Pour beaucoup, Clausewitz se résume au seul traité De la guerre, publié de manière posthume par son épouse  Marie von Brühl, à partir de ses notes en 1832. Mais ce serait oublier que ce militaire prussien a rédigé d’autres textes tout autant pertinents.

En 1812, Clausewitz a alors 32 ans et une carrière militaire déjà très riche. Refusant la collaboration militaire avec les Français, il quitte la Prusse, rejoint l’armée impériale russe et fait face avec elle à Napoléon. Mais, en partant, Clausewitz laisse au futur Guillaume 1er un ouvrage : Des principes essentiels pour la conduite de la guerre, dont l’année de rédaction n’est pas certaine. L’extrait choisi a pour intérêt de montrer que, pour Clausewitz, il existe bien une part d’instinct naturel, une dimension émotive à la guerre… Premiers pas vers les passions à venir avec son concept de guerre absolue. 


Le principe du combat

  1. Chaque combat est une expression de l’inimitié. Cet instinct se manifeste aussi pendant le déroulement du combat.

  2. L’instinct de l’attaque et de l’anéantissement de son ennemi est l’élément le plus caractéristique de la guerre.

  3. Même pour l’homme le plus brutal, cette pulsion n’est pas uniquement instinctive. La raison supérieure s’y ajoute. L’instinct inconscient devient un acte intentionnel.

  4. Les forces émotives seront ainsi subordonnées à la raison.

  5. Toutefois, ces forces ne seront jamais tout à fait éliminées et remplacées par le simple calcul car, même si elles disparaissaient complètement dans les desseins de la raison, elles s’animeraient de nouveau spontanément pendant le combat.

  6. Comme nos guerres ne sont pas l’expression d’une inimitié d’un individu contre un autre, il semble que le combat soit complètement dénué d’inimitié et donc un acte purement rationnel.

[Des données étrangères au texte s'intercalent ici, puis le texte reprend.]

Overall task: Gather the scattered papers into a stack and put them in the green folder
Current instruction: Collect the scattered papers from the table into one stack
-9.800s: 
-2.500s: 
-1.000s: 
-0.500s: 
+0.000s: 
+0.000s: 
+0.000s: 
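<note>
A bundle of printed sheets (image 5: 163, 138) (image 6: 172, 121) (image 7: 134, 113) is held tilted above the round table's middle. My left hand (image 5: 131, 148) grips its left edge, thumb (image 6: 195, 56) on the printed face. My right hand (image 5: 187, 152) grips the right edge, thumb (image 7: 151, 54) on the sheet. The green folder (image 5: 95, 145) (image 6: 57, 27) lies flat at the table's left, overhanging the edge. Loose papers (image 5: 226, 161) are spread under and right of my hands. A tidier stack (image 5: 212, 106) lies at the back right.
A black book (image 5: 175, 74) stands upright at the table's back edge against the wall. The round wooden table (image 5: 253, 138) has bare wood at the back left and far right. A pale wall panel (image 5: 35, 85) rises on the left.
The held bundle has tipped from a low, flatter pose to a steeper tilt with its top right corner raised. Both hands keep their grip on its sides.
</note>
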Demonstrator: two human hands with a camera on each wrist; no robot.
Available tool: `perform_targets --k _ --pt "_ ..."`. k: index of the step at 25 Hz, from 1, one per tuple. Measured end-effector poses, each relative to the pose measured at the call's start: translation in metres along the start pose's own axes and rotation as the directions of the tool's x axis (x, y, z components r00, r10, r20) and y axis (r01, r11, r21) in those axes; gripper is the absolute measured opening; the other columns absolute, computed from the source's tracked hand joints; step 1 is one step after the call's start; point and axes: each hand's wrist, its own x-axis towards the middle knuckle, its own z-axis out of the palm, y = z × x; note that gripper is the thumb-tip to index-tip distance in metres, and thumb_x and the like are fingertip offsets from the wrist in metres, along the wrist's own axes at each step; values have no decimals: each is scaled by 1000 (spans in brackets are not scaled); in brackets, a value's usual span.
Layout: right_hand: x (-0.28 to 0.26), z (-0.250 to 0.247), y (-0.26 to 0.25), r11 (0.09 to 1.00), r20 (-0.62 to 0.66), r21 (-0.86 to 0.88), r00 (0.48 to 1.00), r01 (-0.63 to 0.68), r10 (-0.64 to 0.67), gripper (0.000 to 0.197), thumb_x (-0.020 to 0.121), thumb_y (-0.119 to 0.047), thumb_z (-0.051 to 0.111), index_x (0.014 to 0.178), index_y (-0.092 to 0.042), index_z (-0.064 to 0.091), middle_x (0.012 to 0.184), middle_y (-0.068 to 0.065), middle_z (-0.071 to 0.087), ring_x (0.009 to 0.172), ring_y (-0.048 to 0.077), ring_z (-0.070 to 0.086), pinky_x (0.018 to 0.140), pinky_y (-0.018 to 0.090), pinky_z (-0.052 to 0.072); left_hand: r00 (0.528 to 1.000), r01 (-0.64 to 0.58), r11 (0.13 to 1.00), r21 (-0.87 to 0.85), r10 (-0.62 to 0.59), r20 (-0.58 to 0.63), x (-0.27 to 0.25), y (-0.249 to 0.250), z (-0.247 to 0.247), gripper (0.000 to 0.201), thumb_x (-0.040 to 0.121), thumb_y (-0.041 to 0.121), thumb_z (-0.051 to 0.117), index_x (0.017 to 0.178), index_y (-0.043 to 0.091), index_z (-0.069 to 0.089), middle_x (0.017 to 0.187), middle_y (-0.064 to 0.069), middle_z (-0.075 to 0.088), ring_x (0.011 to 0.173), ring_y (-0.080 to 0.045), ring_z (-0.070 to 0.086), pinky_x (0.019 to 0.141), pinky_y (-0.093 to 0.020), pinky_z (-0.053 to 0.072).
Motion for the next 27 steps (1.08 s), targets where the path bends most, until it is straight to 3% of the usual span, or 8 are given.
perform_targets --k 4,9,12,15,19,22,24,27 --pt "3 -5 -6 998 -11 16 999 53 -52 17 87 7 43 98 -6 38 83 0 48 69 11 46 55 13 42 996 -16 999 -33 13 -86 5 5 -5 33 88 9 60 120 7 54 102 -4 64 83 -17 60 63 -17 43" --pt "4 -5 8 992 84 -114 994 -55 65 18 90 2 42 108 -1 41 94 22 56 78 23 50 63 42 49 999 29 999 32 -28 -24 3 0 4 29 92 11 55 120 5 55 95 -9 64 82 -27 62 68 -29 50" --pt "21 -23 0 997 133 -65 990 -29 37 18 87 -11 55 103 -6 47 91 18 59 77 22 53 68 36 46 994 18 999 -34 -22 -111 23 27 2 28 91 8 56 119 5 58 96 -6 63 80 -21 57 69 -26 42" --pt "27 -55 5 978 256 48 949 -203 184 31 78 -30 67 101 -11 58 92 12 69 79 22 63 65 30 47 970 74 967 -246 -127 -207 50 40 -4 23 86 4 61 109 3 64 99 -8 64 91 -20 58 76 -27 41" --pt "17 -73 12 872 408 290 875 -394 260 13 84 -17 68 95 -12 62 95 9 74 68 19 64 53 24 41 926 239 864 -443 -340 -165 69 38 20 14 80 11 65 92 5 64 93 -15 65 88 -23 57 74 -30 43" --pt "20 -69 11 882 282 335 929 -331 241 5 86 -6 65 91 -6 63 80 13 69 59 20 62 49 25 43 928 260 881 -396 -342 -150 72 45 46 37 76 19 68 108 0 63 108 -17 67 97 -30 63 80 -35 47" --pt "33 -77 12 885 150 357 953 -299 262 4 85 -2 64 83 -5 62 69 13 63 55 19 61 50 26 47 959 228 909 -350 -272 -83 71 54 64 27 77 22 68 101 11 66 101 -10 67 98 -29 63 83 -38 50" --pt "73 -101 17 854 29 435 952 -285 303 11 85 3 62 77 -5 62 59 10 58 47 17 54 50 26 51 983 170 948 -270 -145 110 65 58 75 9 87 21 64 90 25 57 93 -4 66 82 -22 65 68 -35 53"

  7. Il n’en est pas ainsi. D’une part, les deux adversaires font preuve d’une haine collective qui se manifeste plus au moins violemment chez l’individu. La haine contre la partie ennemie s’exprime donc également contre chaque individu de la partie adverse. D’autre part, un vrai sentiment d’hostilité apparaît plus ou moins fortement chez l’individu dans la lutte elle-même.

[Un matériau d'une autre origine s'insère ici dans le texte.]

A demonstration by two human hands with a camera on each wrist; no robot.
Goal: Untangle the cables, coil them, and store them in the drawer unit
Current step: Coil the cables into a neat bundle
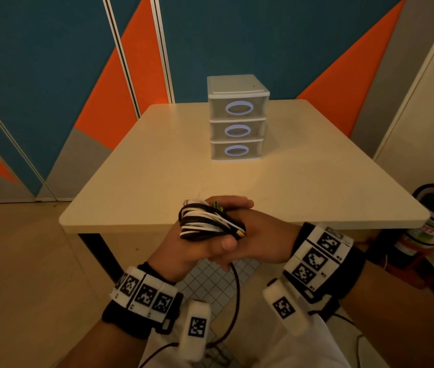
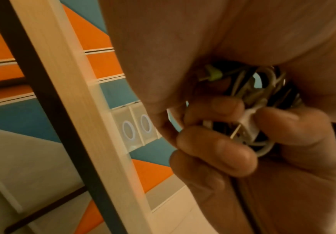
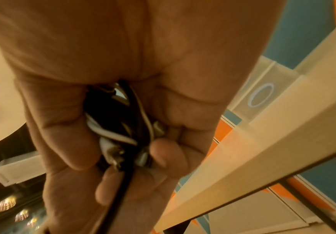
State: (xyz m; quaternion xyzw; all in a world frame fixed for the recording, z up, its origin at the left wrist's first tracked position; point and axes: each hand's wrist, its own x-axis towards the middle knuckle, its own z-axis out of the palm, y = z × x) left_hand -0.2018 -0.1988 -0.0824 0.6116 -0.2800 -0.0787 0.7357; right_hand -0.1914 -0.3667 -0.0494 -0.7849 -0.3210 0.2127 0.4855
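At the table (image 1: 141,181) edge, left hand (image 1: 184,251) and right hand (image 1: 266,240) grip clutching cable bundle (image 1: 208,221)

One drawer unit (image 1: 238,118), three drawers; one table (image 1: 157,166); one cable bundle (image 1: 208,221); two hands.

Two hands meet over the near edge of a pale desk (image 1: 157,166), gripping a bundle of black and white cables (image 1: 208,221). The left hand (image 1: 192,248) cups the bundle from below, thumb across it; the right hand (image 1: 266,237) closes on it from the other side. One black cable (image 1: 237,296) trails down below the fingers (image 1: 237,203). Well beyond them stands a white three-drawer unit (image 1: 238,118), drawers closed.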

  8. La soif de la gloire, l’ambition, l’intérêt particulier et l’esprit de corps remplacent avec d’autres forces morales l’inimitié là où elle n’existe pas.

  9. La volonté du chef de guerre ou la simple fin prescrite seront rarement, voire jamais, les seuls motifs de l’action chez le combattant ; les forces morales joueront un rôle considérable.

  10. Cette efficacité est augmentée quand la lutte devient plus dangereuse car les forces morales y dominent davantage.

  11. Même l’intelligence qui dirige le combat ne peut jamais être une simple force de la raison et la lutte ne peut jamais être l’objet d’un simple calcul, car a) le combat est toujours un choc de forces physiques et morales vivantes, qu’on ne peut évaluer qu’approximativement, b) les forces morales qui entrent en jeu peuvent faire de la lutte un objet d’exaltation et, de ce fait, élever l’intelligence jusqu’à l’inspiration.

  12. Le talent et le génie peuvent donc dominer l’entendement calculateur dans la conduite de la bataille.

  13. Les forces morales et le génie révélés par la lutte doivent être considérés comme des forces autonomes qui dépassent constamment, en raison de leur inégalité et de leur élasticité, les limites de la raison calculatrice.

  14. L’art de la guerre doit savoir apprécier ces forces morales aussi bien dans la théorie que dans l’exécution.

  15. Plus ces forces peuvent être utilisées et plus vigoureusement et avec davantage de succès pourra être menée la lutte.

  16. Toutes les inventions de 1’art militaire — les armes, l’organisation des armées, leur tactique et les principes de l’utilisation des troupes dans le combat — sont des limitations de l’instinct naturel dans la mesure où celui-ci doit être amené par des détours à faire un meilleur usage de ses forces. Cependant, les forces morales ne peuvent être trop manipulées, car elles perdent en élan et en force si on veut trop les utiliser comme des instruments. Il faut toujours laisser aux forces morales une certaine marge de manoeuvre, aussi bien dans les déterminations de la théorie que dans les règlements permanents. Il faut donc que la théorie les envisage d’un point de vue global et avec une grande prudence pour parvenir à une grande sûreté de jugement dans l’exécution.

Carl von Clausewitz Des principes essentiels pour la conduite de la guerre, 1812, extraits

Une traduction du texte est disponible dans l’ouvrage : Carl von Clausewitz, Théorie du combat, précédé de l’enseignement militaire au prince de Prusse, traduction de l’allemand par Jean-Baptiste Neuens, Paris, éditions Astrée, 2013, 180 pages.